Task directions: Find all lines with the word "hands" in the material, then copy them.

+++++

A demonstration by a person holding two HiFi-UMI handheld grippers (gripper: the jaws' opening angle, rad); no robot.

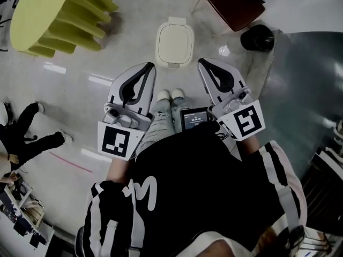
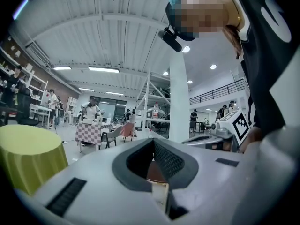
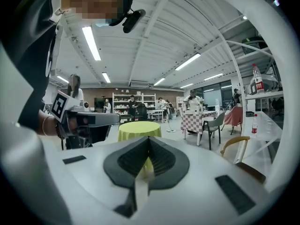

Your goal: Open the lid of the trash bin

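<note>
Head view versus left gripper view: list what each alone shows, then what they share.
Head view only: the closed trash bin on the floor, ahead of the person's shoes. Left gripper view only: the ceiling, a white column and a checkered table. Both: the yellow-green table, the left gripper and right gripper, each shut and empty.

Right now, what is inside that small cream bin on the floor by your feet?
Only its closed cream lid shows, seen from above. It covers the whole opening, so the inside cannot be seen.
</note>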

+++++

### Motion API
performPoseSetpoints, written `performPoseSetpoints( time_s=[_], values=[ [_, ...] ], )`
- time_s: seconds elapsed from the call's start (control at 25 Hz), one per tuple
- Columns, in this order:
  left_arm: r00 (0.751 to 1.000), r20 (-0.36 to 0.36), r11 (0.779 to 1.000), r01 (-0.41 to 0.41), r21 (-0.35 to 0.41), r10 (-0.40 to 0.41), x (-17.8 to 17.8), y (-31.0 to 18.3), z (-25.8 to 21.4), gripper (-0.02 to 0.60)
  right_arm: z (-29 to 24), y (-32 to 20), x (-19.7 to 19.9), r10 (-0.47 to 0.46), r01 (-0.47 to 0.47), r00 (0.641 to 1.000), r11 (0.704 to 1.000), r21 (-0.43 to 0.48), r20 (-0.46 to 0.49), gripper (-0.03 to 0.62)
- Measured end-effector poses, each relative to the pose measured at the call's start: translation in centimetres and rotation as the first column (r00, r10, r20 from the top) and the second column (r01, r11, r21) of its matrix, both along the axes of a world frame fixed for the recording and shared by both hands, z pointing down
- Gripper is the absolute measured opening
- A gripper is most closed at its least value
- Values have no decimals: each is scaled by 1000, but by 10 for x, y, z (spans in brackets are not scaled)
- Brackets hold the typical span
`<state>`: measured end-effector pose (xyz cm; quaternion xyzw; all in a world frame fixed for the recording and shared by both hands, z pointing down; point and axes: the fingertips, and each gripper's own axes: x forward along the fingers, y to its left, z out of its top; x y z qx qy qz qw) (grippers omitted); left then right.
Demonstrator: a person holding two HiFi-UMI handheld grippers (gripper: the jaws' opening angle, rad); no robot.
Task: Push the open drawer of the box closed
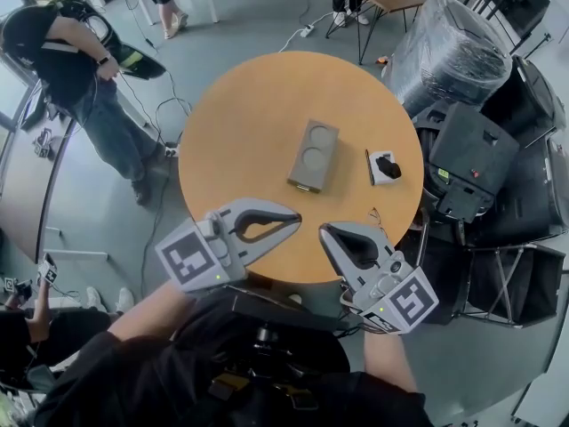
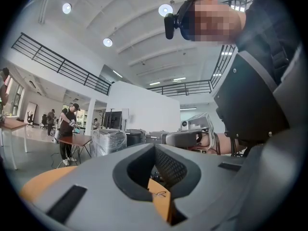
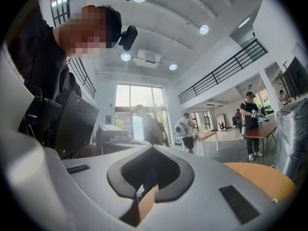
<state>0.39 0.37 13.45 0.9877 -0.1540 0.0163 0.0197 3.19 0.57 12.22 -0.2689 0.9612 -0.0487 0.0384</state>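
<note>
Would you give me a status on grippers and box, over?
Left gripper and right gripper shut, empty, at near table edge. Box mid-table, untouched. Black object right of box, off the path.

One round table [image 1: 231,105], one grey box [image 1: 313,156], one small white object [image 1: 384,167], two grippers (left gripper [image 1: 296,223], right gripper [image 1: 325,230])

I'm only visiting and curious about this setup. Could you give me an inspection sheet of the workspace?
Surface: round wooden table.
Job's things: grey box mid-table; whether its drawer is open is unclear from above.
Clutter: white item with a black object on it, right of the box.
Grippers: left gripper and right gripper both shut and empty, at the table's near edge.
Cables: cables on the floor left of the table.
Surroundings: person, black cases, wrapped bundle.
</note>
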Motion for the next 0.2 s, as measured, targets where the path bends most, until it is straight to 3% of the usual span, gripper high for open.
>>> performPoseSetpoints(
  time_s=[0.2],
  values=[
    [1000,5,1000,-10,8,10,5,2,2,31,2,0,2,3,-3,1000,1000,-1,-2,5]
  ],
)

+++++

Problem solution:
- Measured end-effector poses, each relative to the pose measured at the call's start: translation in centimetres and rotation as the first column (r00, r10, r20 from the top) and the second column (r01, r11, r21) of its matrix, both along the axes of a world frame fixed for the recording and shared by both hands, z pointing down
`<state>`: measured end-effector pose (xyz cm; quaternion xyzw; all in a world frame fixed for the recording and shared by both hands, z pointing down; point and axes: the fingertips, and each gripper's own axes: x forward along the fingers, y to its left, z out of its top; x y z qx qy qz qw) (grippers omitted); left then right.

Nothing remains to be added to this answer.